The task: Among the entries below, extract exactly the lines that run from the one with "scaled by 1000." through the one with "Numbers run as", both ends included.

-- Opening Marker --

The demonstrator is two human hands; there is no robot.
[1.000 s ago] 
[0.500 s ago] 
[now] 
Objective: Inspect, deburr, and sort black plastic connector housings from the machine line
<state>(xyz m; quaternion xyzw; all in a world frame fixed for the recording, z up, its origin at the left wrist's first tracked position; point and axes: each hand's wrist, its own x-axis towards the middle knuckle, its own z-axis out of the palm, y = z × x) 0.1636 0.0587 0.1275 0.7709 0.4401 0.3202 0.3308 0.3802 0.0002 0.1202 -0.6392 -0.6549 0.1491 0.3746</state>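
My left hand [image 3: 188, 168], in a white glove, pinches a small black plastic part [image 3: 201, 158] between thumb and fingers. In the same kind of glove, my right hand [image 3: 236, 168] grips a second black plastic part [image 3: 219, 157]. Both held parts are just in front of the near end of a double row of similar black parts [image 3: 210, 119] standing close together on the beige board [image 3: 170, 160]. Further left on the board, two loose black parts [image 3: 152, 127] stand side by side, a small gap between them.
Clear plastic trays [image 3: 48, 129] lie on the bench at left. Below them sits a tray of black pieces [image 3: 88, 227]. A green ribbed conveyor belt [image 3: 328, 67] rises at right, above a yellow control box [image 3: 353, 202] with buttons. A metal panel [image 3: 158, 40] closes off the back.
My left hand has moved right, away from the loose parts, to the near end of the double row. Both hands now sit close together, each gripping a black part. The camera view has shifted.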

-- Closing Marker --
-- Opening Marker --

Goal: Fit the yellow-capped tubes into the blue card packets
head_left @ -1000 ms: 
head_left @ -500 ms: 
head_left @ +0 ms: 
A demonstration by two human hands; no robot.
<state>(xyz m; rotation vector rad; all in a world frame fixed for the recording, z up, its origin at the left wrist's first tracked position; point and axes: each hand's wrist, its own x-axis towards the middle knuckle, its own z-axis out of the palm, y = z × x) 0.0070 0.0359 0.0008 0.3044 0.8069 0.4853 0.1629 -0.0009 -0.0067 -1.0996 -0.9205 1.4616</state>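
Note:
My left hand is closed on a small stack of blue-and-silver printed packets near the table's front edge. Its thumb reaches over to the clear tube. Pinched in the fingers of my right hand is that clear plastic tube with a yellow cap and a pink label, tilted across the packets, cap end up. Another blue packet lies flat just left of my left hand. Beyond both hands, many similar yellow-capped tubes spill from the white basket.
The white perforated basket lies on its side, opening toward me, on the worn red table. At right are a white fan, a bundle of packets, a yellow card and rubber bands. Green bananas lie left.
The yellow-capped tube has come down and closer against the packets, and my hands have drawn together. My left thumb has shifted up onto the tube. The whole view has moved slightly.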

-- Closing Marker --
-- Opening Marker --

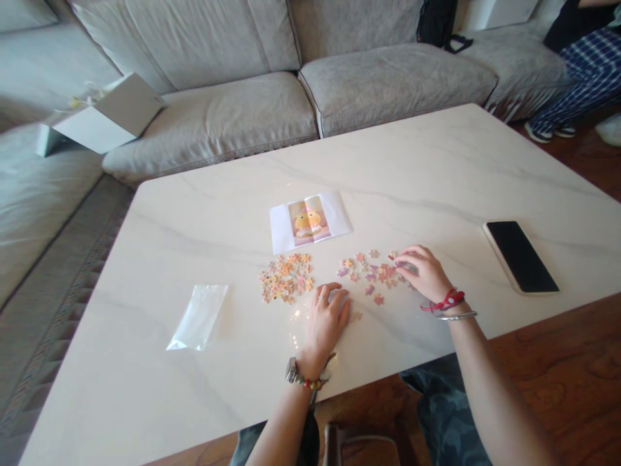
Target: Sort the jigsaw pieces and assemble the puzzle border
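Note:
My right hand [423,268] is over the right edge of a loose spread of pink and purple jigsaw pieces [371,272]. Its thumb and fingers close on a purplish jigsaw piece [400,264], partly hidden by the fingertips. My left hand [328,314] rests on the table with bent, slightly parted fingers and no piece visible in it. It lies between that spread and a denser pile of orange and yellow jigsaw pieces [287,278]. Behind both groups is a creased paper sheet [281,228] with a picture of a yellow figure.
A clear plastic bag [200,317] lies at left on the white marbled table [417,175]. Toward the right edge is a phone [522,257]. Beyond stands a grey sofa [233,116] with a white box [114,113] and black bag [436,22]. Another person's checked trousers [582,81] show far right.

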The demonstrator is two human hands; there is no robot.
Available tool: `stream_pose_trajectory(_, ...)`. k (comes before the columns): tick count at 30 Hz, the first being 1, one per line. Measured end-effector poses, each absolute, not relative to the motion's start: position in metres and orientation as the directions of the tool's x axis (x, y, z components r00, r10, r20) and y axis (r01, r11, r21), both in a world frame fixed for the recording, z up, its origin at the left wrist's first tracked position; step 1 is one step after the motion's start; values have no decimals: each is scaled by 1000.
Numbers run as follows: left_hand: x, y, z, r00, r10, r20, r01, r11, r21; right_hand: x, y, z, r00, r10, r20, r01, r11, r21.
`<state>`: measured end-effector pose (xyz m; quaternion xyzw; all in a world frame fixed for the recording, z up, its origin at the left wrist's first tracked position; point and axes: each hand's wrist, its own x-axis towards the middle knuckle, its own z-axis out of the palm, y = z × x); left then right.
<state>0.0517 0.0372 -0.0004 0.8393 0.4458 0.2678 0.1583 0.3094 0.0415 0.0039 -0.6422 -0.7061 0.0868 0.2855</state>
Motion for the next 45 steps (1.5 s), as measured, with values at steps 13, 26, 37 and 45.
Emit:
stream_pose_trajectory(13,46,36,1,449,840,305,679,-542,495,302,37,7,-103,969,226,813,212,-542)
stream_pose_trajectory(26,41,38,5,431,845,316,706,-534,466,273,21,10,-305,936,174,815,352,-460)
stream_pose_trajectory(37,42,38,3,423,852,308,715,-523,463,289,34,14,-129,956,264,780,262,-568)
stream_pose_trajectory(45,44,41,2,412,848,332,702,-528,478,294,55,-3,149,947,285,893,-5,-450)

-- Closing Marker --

Your response:
Available tool: `stream_pose_trajectory(_, ...)`. k (comes before the columns): tick count at 30 Hz, the first being 1, one per line. Measured end-effector poses, each absolute, not relative to the motion's start: position in metres and orientation as the directions of the tool's x axis (x, y, z components r00, r10, r20) and y axis (r01, r11, r21), both in a world frame fixed for the recording, z up, its origin at the left wrist's first tracked position; step 1 is one step after the motion's start; values have no decimals: each is scaled by 1000.
Numbers run as follows: left_hand: x, y, z, r00, r10, r20, r01, r11, r21; right_hand: x, y, z, r00, r10, r20, r01, r11, r21.

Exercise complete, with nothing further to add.